Writer: David Edgar
Director: Christopher Haydon
Reviewer: Selwyn Knight
David Edgar is 70 this year. Simple subtraction shows that he was 20 in 1968, the year known for student unrest and demonstrations across the world. And while Edgar didn’t take part in demonstrations, he was nevertheless beating the socialist drum as chair of the Socialist Society (or “SocSoc”) at Manchester University, campaigning against the expulsion of two students. Since then, Edgar has become a prolific playwright associated with the Royal Shakespeare Company and Birmingham REP among others, with over 60 plays, often with a political slant, published and performed.
In Trying It On, produced by China Plate Theatre, Edgar looks at some world history and the evolution of socialism since 1968 – did the students and their demonstrations of 1968 achieve anything? – through the lens of his own experiences and evolving beliefs. It takes place in a set of cardboard boxes and filing cabinets full of paper, representing, perhaps, the interior of his own mind and memories. It’s an autobiographical piece, but also includes filmed and taped excerpts from interviews with some of the leading lights of 1968, in which he seeks to discover what happened to the Sergeant Pepper generation as they discuss how they felt then compared with now – and most seemed to have left the radical left behind and joined the Labour Party. Edgar uses the device of imagining a discussion with his young self in which his current beliefs and achievements are challenged by the younger Edgar – has he become a fake firebrand?
This sounds as if it could be a terribly worthy (and wordy) piece. It is undoubtedly wordy, but Edgar soon displays a sharp and self-deprecating wit that injects moments of humour and lightness as the evening progresses. He doesn’t shy away from criticising the path he ultimately took, one that one might describe as utterly middle-class – writing plays about society’s ills – as compared to the aspirations of the young Edgar. Nevertheless, he is able to point to some of the left’s achievements of the last 50 years, in which he may have played a part, against the backdrop of the rise of monetarism, Thatcherism and the far-right. And just as one begins to think this is an exercise in self-congratulation, he is called out and challenged to justify himself. However, even that is artifice – a quick straw poll at the beginning of the evening demonstrates that this is an audience heavily in tune with Edgar’s world-view.

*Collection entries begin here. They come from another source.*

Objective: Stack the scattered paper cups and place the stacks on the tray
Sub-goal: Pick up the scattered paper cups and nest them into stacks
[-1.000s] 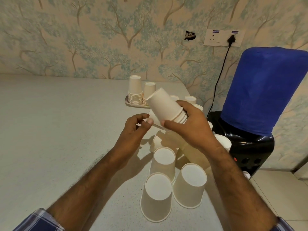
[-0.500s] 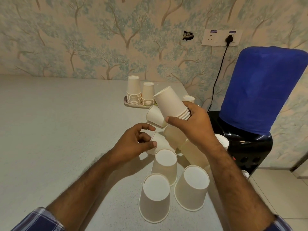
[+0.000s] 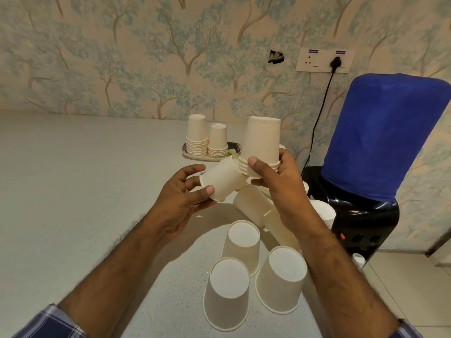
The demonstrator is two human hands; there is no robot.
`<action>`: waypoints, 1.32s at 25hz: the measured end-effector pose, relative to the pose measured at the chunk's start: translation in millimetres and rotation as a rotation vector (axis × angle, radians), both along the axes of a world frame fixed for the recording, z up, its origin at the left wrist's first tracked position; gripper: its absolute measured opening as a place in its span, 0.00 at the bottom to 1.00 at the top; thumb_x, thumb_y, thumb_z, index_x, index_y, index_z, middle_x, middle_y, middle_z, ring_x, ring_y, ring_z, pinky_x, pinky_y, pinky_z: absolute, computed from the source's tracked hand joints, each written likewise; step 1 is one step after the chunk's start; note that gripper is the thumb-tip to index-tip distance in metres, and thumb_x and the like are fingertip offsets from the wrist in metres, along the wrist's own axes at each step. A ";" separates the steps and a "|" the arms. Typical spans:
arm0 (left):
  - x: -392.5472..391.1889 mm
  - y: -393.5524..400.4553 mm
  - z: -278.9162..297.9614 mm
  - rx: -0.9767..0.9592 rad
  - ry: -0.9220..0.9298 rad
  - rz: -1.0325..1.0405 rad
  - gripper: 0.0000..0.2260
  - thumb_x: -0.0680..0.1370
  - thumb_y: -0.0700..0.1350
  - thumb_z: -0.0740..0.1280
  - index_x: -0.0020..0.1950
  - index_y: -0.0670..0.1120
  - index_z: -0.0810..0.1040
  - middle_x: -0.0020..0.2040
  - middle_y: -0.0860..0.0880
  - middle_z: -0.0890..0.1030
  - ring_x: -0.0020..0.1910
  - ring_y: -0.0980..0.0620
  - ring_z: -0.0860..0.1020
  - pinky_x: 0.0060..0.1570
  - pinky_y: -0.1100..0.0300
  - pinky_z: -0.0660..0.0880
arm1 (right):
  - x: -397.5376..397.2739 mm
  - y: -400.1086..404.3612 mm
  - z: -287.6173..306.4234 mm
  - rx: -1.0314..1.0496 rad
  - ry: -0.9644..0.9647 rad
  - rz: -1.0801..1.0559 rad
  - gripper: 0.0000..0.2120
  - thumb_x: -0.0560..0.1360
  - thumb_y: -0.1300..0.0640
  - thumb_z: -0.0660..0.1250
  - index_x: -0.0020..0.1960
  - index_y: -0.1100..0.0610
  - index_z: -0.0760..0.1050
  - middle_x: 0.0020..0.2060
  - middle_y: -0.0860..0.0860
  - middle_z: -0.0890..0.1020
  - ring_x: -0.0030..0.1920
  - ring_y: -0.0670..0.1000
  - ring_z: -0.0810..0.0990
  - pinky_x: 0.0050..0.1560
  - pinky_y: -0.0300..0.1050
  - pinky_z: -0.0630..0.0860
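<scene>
Feeding one more cup into my stack

My right hand [image 3: 275, 181] grips the nested stack of white paper cups [image 3: 262, 145], bases up; my left hand [image 3: 181, 198] pinches a single white paper cup [image 3: 220, 181] just beside it. I should line up rims squarely, then slide gently.
</scene>
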State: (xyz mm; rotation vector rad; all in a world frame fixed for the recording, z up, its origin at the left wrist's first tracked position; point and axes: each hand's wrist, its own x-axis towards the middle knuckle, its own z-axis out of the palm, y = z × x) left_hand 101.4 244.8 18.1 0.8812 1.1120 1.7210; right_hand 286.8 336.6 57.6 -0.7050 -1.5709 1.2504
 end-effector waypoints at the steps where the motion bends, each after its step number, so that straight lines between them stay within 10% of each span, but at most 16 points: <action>1: 0.5 0.3 -0.7 0.006 -0.006 -0.011 0.28 0.62 0.38 0.76 0.61 0.49 0.75 0.55 0.45 0.84 0.54 0.42 0.83 0.42 0.54 0.82 | -0.6 -1.2 0.4 -0.008 0.006 0.019 0.18 0.73 0.48 0.71 0.58 0.42 0.67 0.56 0.44 0.79 0.55 0.48 0.80 0.47 0.43 0.81; 10: 10.7 -3.0 1.4 0.035 0.039 -0.096 0.31 0.62 0.40 0.79 0.63 0.48 0.74 0.55 0.41 0.84 0.54 0.40 0.83 0.46 0.53 0.82 | -3.4 -10.2 -7.0 0.023 -0.172 0.214 0.36 0.64 0.45 0.78 0.68 0.47 0.67 0.58 0.44 0.80 0.56 0.47 0.79 0.55 0.49 0.80; 19: 15.5 -7.7 7.1 0.124 -0.021 -0.305 0.35 0.69 0.28 0.71 0.73 0.47 0.68 0.66 0.43 0.78 0.64 0.40 0.78 0.57 0.49 0.79 | -0.3 -11.5 -5.5 0.054 -0.242 0.291 0.28 0.59 0.43 0.79 0.55 0.37 0.71 0.45 0.29 0.81 0.48 0.34 0.80 0.39 0.28 0.75; 33: -15.3 -2.4 11.3 0.107 -0.397 0.131 0.27 0.67 0.34 0.71 0.64 0.49 0.74 0.64 0.44 0.75 0.59 0.44 0.78 0.48 0.54 0.82 | 16.8 16.9 -14.3 0.353 -0.824 -0.091 0.23 0.73 0.41 0.70 0.66 0.45 0.73 0.54 0.46 0.79 0.50 0.46 0.76 0.49 0.41 0.72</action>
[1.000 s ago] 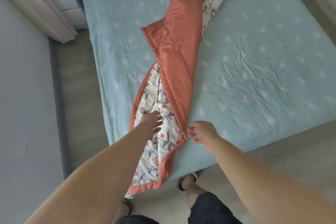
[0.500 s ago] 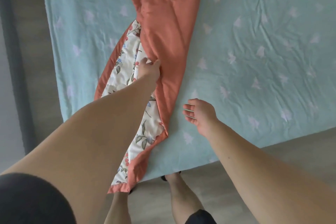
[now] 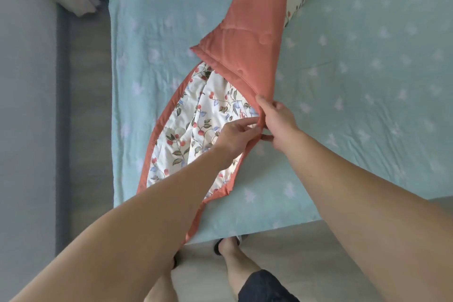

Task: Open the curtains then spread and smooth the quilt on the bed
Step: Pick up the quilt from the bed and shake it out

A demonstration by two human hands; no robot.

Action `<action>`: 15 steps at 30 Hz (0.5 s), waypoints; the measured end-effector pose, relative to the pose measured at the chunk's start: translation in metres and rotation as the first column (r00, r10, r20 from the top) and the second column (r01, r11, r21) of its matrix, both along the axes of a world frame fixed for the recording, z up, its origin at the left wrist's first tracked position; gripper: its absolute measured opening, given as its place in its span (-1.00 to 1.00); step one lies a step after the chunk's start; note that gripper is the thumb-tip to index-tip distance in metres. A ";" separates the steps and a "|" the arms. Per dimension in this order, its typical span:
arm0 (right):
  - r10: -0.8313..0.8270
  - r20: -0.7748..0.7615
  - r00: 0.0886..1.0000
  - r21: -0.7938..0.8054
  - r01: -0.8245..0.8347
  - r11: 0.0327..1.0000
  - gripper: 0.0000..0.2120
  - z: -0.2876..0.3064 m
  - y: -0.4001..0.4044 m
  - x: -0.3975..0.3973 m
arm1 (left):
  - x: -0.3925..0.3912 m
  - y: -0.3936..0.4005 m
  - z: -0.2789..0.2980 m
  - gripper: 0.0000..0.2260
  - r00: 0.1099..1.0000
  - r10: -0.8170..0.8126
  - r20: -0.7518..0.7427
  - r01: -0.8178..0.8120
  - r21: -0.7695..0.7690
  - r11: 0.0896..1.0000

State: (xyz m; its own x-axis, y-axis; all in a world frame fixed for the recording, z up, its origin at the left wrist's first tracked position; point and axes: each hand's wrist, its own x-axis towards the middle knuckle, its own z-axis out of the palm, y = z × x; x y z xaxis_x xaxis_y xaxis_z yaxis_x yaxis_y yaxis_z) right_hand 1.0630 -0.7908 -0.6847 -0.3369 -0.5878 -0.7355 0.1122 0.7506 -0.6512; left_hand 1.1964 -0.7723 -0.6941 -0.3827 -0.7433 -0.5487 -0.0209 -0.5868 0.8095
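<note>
My left hand [image 3: 236,138] and right hand [image 3: 274,121] meet near the foot edge of the bed [image 3: 367,105], both pinching the quilt [image 3: 247,39] by its orange border so I can pull the fold apart. My arms reach forward, nearly straight. Beyond, the quilt lies bunched, running toward the bed's far edge.

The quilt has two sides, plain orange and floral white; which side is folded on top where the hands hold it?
The plain orange side. It folds over the floral white side, and both the left hand and right hand pinch its edge.
</note>
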 end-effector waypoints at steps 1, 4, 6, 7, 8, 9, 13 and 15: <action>0.021 -0.045 0.999 -0.013 -0.022 1.000 -0.56 0.013 0.003 0.001 | -0.001 0.012 0.012 -0.85 1.000 -0.029 -0.001 0.029 -0.026 0.999; 0.031 -0.234 0.972 -0.029 -0.039 0.999 -0.75 0.040 0.024 -0.006 | -0.004 0.047 0.034 -0.83 0.997 -0.065 0.041 0.066 -0.041 0.997; 0.003 -0.299 0.954 -0.030 -0.013 0.999 -0.84 0.048 0.048 -0.016 | -0.005 0.072 0.042 -0.80 0.997 -0.046 0.069 0.048 -0.028 0.998; -0.032 -0.291 0.956 -0.024 0.026 0.999 -0.88 0.048 0.060 -0.020 | -0.006 0.082 0.043 -0.79 0.995 -0.041 0.091 0.043 -0.015 0.999; -0.078 -0.270 0.960 -0.011 0.078 0.997 -0.91 0.050 0.075 -0.024 | -0.006 0.093 0.045 -0.79 0.992 -0.053 0.111 0.053 -0.001 0.999; -0.127 -0.245 0.961 -0.003 0.130 0.991 -0.92 0.054 0.092 -0.027 | -0.006 0.104 0.049 -0.80 0.988 -0.074 0.135 0.074 0.009 0.997; -0.282 -0.162 0.946 0.043 0.292 0.955 -0.85 0.063 0.174 -0.034 | -0.007 0.139 0.055 -0.76 0.993 -0.030 0.117 0.018 0.104 0.994; -0.336 -0.091 0.937 0.081 0.343 0.936 -0.90 0.068 0.214 -0.036 | -0.013 0.143 0.049 -0.72 0.994 0.046 0.098 -0.063 0.174 0.983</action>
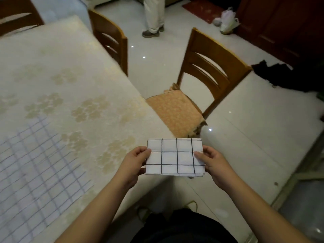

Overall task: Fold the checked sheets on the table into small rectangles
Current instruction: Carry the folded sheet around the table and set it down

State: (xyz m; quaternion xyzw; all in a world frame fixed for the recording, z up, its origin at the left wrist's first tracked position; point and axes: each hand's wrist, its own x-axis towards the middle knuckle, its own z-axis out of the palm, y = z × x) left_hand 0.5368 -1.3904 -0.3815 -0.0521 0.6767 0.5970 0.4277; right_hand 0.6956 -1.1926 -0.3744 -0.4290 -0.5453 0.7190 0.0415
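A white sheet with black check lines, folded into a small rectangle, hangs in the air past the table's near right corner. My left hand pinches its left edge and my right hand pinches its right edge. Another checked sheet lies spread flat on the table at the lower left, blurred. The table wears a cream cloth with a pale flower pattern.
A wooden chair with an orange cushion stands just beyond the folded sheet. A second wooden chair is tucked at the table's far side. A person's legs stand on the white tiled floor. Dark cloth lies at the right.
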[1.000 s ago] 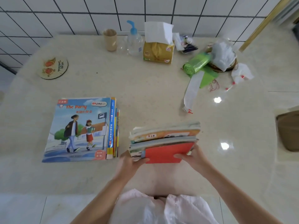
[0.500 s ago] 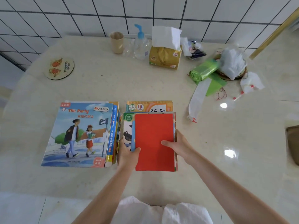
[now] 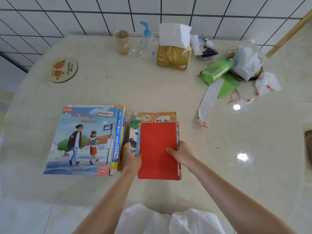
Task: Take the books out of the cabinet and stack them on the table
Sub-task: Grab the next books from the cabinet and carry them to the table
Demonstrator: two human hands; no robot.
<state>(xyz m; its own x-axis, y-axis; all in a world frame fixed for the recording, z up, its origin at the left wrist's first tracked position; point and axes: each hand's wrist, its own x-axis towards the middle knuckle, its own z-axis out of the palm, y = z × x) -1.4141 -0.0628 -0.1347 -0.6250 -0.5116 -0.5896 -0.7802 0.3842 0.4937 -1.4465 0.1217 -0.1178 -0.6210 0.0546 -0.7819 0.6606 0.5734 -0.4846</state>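
Observation:
Two stacks of books lie side by side on the pale stone table [image 3: 152, 92]. The left stack [image 3: 84, 141] is topped by a large blue picture book titled "The Party". The right, smaller stack [image 3: 157, 149] has a plain red cover on top, with an orange-yellow book sticking out behind it. My left hand [image 3: 130, 157] grips the small stack's left edge, thumb on the cover. My right hand [image 3: 181, 153] holds its right edge, thumb lying on the red cover. The cabinet is out of view.
Along the back wall stand a beige cup [image 3: 121, 41], a pump bottle [image 3: 148, 43] and a yellow tissue pack [image 3: 173, 56]. A round coaster [image 3: 62, 70] lies at the far left. A green bag roll [image 3: 216, 72], plastic bags and a basket [image 3: 246, 65] crowd the right.
One second ago both hands held the small stack tilted on its edge above the table. It has since been laid flat beside the large stack, and both hands stay on its sides.

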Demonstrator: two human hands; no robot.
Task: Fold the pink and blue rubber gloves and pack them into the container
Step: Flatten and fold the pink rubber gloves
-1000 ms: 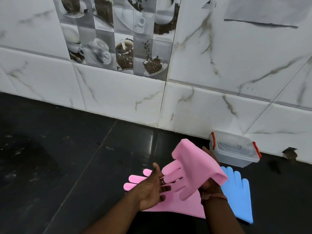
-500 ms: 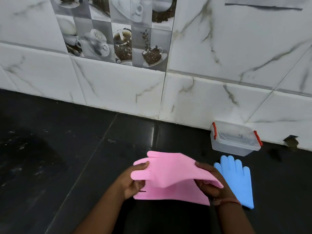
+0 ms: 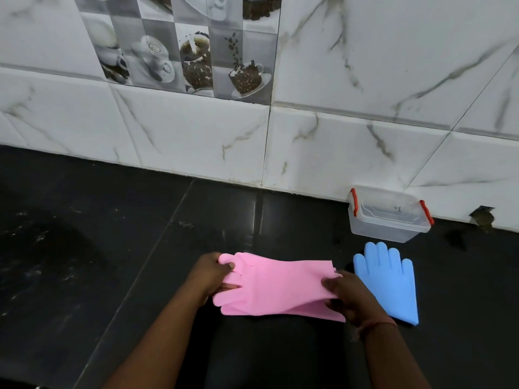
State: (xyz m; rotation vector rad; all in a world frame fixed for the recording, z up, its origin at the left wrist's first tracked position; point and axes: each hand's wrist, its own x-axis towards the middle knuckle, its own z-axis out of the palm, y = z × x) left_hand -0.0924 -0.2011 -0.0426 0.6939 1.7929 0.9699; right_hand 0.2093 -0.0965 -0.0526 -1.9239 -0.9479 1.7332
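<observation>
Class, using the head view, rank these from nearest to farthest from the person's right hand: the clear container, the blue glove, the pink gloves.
1. pink gloves: gripped by the right hand at their right end.
2. blue glove: flat on the dark floor, just right of that hand.
3. container: farther back, against the wall.

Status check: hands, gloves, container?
Left hand and right hand both grip pink gloves, stacked on counter. Blue glove flat, untouched. Container lid on, nothing blocking.
</observation>
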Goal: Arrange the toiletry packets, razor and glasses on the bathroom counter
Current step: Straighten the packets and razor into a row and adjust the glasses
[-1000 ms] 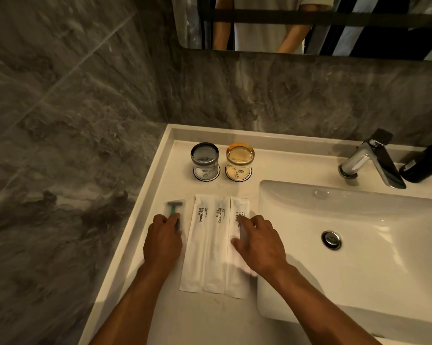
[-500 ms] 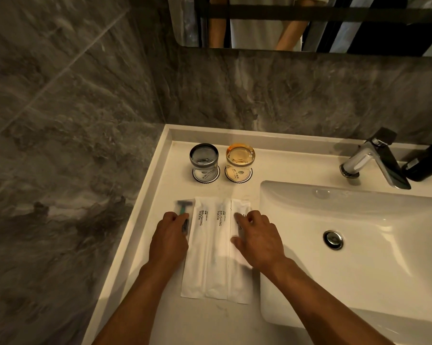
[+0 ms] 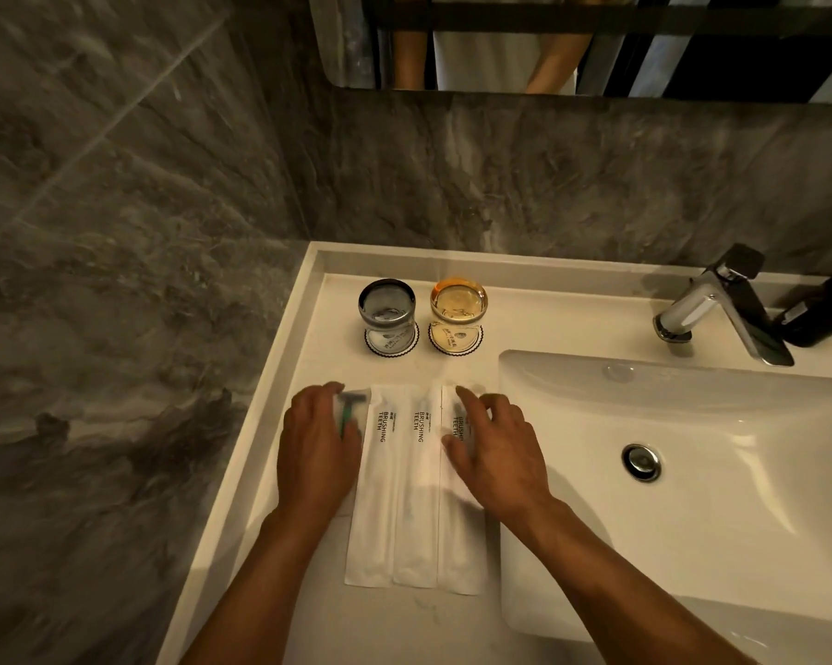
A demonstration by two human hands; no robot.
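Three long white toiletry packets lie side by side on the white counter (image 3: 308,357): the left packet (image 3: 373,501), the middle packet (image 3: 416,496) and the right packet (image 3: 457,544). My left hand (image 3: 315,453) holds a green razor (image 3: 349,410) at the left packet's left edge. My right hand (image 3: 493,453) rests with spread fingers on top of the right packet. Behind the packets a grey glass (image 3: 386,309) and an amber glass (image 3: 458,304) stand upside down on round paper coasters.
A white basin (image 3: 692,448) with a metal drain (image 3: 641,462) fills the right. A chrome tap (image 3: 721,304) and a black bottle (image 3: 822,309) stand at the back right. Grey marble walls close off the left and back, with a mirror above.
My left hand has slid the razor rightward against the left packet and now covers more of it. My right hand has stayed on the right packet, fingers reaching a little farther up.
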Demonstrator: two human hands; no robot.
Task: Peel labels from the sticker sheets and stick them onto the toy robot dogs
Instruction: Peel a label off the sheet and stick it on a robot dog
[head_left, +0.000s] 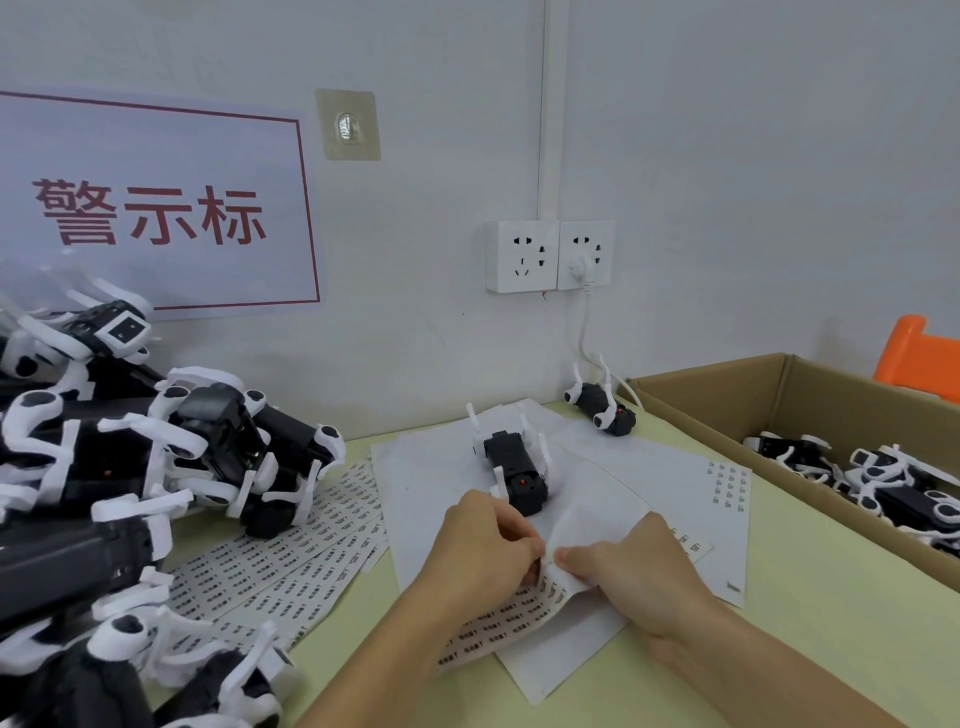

The use of a variety of techniques – projections and recordings, questioning the audience, being challenged by the stage manager – prevents the evening descending into wordy worthiness, but they can’t prevent the feeling that it is a touch overlong, that it is beginning to flag when it is explosively interrupted towards the end and finds a new lease of life. This was an early performance and no doubt Edgar and Director Christopher Haydon will take the opportunity to tighten it further before it continues on tour in the autumn.
Nevertheless, this is a thought-provoking evening inviting us to muse with Edgar on the march of world history over the last fifty years and on our own journeys in that time.